Lagravera se ha consolidado, este 2018, como una bodega innovadora y valiente a la hora de iniciar proyectos, inicialmente, «poco comerciales» pero que a medio y largo plazo dan credibilidad y, incluso, son un referente.

La bodega de Alfarràs de Jaume Arnó -dirigida por Sergi García, y con Pilar Salillas y Miquel Garcia, como enóloga y director agrícola, respectivamente- ha evolucionado de la agricultura respetuosa con el medio ambiente, hacia la producción ecológica hasta ser referencia de los vinos biodinámicos en Lleida y Cataluña. Un posicionamiento que la ha hecho merecedora del distintivo Mejor Proyecto Ecológico 2018 que otorgaron los premios Vinari este otoño y, posteriormente, del galardón Vino de Patrimonio de la Guía de los Vinos de Cataluña.

 

Lagravera nace, en 2005, como proyecto de una antigua explotación de la empresa de áridos Arnó en el término de Algerri, delante de Alfarrás que, una vez finalizado su uso y por normativa europea, debía recuperarse como espacio agrícola o natural. Jaume Arnó podría haber decidido aportar tierra fértil y sembrar maíz u otro cultivo, pero la idea de plantar viña y hacer una bodega moderna y de calidad le sedujo. Así, desde su inicio, el valor de respeto por el medio ambiente y la naturaleza estuvo ligado al proyecto. Sergi García llega a la dirección de Lagravera, en 2010, con trece hectáreas de viña plantada y la primera vendimia de la bodega (2009), ya vinificada.

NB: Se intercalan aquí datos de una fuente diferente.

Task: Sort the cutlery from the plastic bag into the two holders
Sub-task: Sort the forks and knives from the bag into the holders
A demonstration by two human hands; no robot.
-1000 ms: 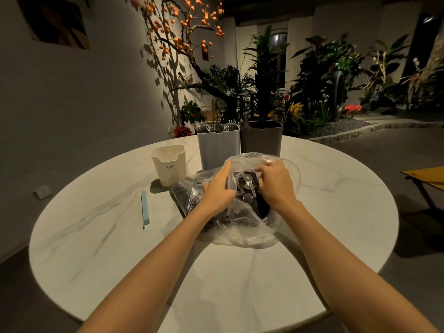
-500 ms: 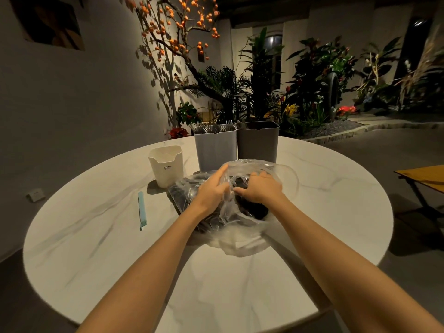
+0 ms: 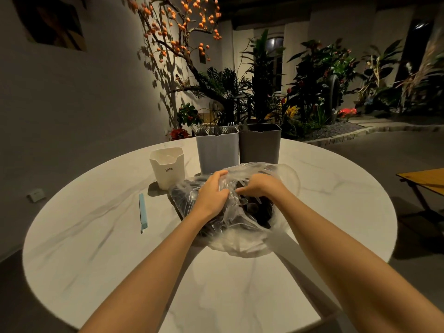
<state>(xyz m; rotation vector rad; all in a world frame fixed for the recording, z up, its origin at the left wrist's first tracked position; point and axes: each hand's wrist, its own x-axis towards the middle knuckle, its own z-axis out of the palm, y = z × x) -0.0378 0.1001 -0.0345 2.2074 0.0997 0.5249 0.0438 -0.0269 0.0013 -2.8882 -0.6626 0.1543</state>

«Busqué orientar Lagravera maximizando los aspectos buenos que ya teníamos de salida y, a la vez, reorientando las variedades de las bodegas hacia uvas más autóctonas. Desde el punto de vista de la viticultura, la agricultura ecológica era una primera etapa, hasta llegar a la actual certificación biodinámica. Así fue como nos deshicimos de la uva Merlot o Chenin para injertar Garnacha Blanca y Garnacha Negra, hasta el 75% de la finca. Ahora podemos decir que nuestros vinos son muy «garnatxeros». Los Molta Honra son 100% Garnacha; mientras que los Ónra, tienen un 75% de esta variedad «, detalla García.

«La mayor parte de los vinos que más emocionan, pienso en Alemania o Francia, son biodinámicos. La biodinámica, como decía Nicolas Joly, es la mejor manera de conectar las personas con el cielo y la tierra «, explica Sergi. «Con la biodinámica -dice- hemos ahorrado en química para destinar más recursos a personas que cuidan de la viña y el entorno de manera preventiva, asegurando la salud del ecosistema».